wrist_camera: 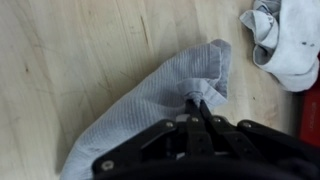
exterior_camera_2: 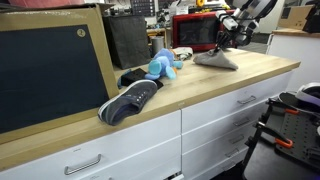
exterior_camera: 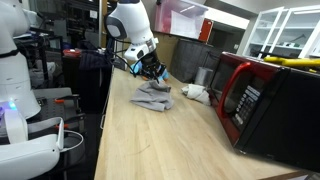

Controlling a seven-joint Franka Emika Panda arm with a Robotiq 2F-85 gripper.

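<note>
A grey cloth (wrist_camera: 160,95) lies crumpled on the light wooden countertop (wrist_camera: 70,60). In the wrist view my gripper (wrist_camera: 197,98) comes in from the bottom, its two fingers pressed together with a fold of the grey cloth pinched between the tips. In both exterior views the gripper (exterior_camera: 153,72) (exterior_camera_2: 228,40) stands right over the grey cloth (exterior_camera: 153,97) (exterior_camera_2: 216,60), which hangs slightly up toward it.
A white crumpled cloth (wrist_camera: 285,40) (exterior_camera: 196,93) lies close beside the grey one. A red microwave (exterior_camera: 262,100) (exterior_camera_2: 195,32) stands on the counter behind. A dark shoe (exterior_camera_2: 130,100) and a blue plush toy (exterior_camera_2: 160,66) lie further along the counter.
</note>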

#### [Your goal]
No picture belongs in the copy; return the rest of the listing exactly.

#### [Task output]
wrist_camera: 
exterior_camera_2: 
exterior_camera: 

Controlling a seven-joint Franka Emika Panda arm with a Robotiq 2F-85 gripper.

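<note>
A grey cloth (wrist_camera: 160,95) lies crumpled on the light wooden countertop (wrist_camera: 70,60). In the wrist view my gripper (wrist_camera: 197,98) comes in from the bottom, its two fingers pressed together with a fold of the grey cloth pinched between the tips. In both exterior views the gripper (exterior_camera: 153,72) (exterior_camera_2: 228,40) stands right over the grey cloth (exterior_camera: 153,97) (exterior_camera_2: 216,60), which hangs slightly up toward it.
A white crumpled cloth (wrist_camera: 285,40) (exterior_camera: 196,93) lies close beside the grey one. A red microwave (exterior_camera: 262,100) (exterior_camera_2: 195,32) stands on the counter behind. A dark shoe (exterior_camera_2: 130,100) and a blue plush toy (exterior_camera_2: 160,66) lie further along the counter.
</note>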

The output has been completed.